*PROBLEM DETAILS*:
Exact reproduction required: print each line of the material below.

*INFORMATION SUPPLIED*:
------

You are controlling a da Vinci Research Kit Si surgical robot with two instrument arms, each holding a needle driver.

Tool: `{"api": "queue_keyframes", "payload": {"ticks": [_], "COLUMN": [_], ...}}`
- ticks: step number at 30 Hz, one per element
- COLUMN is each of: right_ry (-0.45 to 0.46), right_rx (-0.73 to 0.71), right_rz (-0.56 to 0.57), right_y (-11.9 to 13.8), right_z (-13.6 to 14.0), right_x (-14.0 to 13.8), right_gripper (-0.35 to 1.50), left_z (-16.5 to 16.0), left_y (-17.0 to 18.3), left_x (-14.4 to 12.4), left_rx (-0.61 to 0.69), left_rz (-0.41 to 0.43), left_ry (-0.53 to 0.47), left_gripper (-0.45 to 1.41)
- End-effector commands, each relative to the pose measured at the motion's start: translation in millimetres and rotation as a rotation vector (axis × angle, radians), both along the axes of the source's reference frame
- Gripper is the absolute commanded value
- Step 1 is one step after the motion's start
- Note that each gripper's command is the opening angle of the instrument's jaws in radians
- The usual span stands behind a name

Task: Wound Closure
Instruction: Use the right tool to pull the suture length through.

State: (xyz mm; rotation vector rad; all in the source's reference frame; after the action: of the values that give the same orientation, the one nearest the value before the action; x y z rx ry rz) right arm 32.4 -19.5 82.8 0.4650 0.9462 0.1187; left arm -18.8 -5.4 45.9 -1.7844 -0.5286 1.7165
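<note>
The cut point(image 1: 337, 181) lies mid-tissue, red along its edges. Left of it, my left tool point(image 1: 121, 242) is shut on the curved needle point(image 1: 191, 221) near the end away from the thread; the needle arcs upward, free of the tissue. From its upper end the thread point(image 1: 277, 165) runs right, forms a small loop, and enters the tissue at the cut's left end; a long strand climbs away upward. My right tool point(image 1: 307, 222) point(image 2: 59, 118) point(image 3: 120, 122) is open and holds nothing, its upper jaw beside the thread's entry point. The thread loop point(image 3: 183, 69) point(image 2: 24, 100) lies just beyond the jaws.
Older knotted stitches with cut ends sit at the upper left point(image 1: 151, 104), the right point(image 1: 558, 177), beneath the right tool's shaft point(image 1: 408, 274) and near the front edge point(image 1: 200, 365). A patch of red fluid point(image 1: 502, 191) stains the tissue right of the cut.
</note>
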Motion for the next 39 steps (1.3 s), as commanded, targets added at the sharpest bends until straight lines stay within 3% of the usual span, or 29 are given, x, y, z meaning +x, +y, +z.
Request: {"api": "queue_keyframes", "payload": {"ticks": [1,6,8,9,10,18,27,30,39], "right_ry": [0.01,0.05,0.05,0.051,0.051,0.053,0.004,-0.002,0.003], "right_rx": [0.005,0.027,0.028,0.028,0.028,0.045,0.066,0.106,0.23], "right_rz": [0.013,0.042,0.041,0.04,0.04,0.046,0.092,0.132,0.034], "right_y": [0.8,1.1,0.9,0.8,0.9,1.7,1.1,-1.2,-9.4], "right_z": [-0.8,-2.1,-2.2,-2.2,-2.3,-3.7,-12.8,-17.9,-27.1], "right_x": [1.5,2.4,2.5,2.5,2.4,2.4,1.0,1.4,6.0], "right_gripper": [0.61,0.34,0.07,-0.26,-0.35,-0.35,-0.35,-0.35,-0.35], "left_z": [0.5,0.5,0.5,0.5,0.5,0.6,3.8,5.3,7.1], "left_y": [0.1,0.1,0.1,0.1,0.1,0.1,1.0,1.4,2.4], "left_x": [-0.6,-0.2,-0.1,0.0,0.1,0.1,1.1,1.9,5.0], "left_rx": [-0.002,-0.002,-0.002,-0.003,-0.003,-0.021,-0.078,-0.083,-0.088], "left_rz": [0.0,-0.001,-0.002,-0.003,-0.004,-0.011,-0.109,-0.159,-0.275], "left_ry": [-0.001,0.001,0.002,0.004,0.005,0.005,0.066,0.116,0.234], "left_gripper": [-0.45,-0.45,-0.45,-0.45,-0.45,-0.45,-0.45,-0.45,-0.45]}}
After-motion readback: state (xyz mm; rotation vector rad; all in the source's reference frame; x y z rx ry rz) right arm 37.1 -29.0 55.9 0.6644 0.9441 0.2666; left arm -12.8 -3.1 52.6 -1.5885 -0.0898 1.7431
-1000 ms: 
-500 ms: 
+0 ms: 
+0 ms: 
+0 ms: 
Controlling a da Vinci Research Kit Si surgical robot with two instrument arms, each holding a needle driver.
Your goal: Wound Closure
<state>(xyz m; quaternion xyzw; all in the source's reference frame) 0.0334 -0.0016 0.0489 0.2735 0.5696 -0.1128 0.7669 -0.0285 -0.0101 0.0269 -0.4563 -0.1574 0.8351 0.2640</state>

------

*RESULT OF THIS EXERCISE*:
You are controlling a da Vinci Research Kit Si surgical robot with two instrument arms, each holding a needle driver.

Tool: `{"api": "queue_keyframes", "payload": {"ticks": [_], "COLUMN": [_], ...}}`
- ticks: step number at 30 Hz, one per element
- COLUMN is each of: right_ry (-0.45 to 0.46), right_rx (-0.73 to 0.71), right_rz (-0.56 to 0.57), right_y (-11.9 to 13.8), right_z (-13.6 to 14.0), right_x (-14.0 to 13.8), right_gripper (-0.35 to 1.50), left_z (-16.5 to 16.0), left_y (-17.0 to 18.3), left_x (-14.4 to 12.4), left_rx (-0.61 to 0.69), left_rz (-0.41 to 0.43), left_ry (-0.53 to 0.47), left_gripper (-0.45 to 1.41)
- End-effector commands, each relative to the pose measured at the motion's start: translation in millimetres and rotation as a rotation vector (axis × angle, radians), both along the axes of the source's reference frame
- Gripper is the absolute commanded value
- Step 1 is one step after the motion's start
- Note that each gripper's command is the opening angle of the instrument's jaws in radians
- The usual span stands behind a name

Task: Wound Closure
Instruction: Use the right tool to pull the suture length through.

State: (xyz mm; rotation vector rad; all in the source's reference frame; after the action: of the values that give the same orientation, the one nearest the value before the action; x y z rx ry rz) right arm 32.4 -19.5 82.8 0.4650 0.9462 0.1187; left arm -18.8 -5.4 45.9 -1.7844 -0.5286 1.7165
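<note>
The cut point(image 1: 337, 181) lies mid-tissue, red along its edges. Left of it, my left tool point(image 1: 121, 242) is shut on the curved needle point(image 1: 191, 221) near the end away from the thread; the needle arcs upward, free of the tissue. From its upper end the thread point(image 1: 277, 165) runs right, forms a small loop, and enters the tissue at the cut's left end; a long strand climbs away upward. My right tool point(image 1: 307, 222) point(image 2: 59, 118) point(image 3: 120, 122) is open and holds nothing, its upper jaw beside the thread's entry point. The thread loop point(image 3: 183, 69) point(image 2: 24, 100) lies just beyond the jaws.
Older knotted stitches with cut ends sit at the upper left point(image 1: 151, 104), the right point(image 1: 558, 177), beneath the right tool's shaft point(image 1: 408, 274) and near the front edge point(image 1: 200, 365). A patch of red fluid point(image 1: 502, 191) stains the tissue right of the cut.
</note>
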Motion for the next 39 steps (1.3 s), as commanded, targets added at the sharpest bends until straight lines stay within 3% of the usual span, or 29 are given, x, y, z meaning +x, +y, +z.
Request: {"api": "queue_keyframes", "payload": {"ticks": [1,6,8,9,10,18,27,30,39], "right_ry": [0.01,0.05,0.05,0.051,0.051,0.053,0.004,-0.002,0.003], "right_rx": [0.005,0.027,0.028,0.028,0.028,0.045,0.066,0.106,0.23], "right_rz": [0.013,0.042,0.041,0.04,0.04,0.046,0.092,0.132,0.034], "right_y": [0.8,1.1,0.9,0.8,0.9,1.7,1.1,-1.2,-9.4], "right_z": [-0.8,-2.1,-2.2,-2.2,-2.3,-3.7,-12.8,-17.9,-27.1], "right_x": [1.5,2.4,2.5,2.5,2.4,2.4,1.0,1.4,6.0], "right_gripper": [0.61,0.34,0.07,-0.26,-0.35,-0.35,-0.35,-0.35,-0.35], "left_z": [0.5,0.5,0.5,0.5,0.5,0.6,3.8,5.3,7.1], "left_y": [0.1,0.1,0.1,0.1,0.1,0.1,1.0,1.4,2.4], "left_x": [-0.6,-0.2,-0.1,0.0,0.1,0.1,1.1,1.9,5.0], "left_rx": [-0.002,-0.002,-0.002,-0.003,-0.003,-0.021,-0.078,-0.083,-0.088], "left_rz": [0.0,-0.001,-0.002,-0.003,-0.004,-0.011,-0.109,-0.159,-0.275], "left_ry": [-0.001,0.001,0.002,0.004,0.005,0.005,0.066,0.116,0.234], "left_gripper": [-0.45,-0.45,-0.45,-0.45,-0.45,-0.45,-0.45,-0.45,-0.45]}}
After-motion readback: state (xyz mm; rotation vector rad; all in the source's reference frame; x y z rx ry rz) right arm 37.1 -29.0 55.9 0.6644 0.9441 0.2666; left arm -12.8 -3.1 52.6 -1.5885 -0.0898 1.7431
-1000 ms: 
-500 ms: 
+0 ms: 
+0 ms: 
+0 ms: 
Controlling a da Vinci Research Kit Si surgical robot with two instrument arms, each holding a needle driver.
Your goal: Wound Closure
<state>(xyz m; quaternion xyzw; all in the source's reference frame) 0.0334 -0.0016 0.0489 0.2735 0.5696 -0.1128 0.7669 -0.0285 -0.0101 0.0269 -0.4563 -0.1574 0.8351 0.2640</state>

No further output will be produced for this exercise.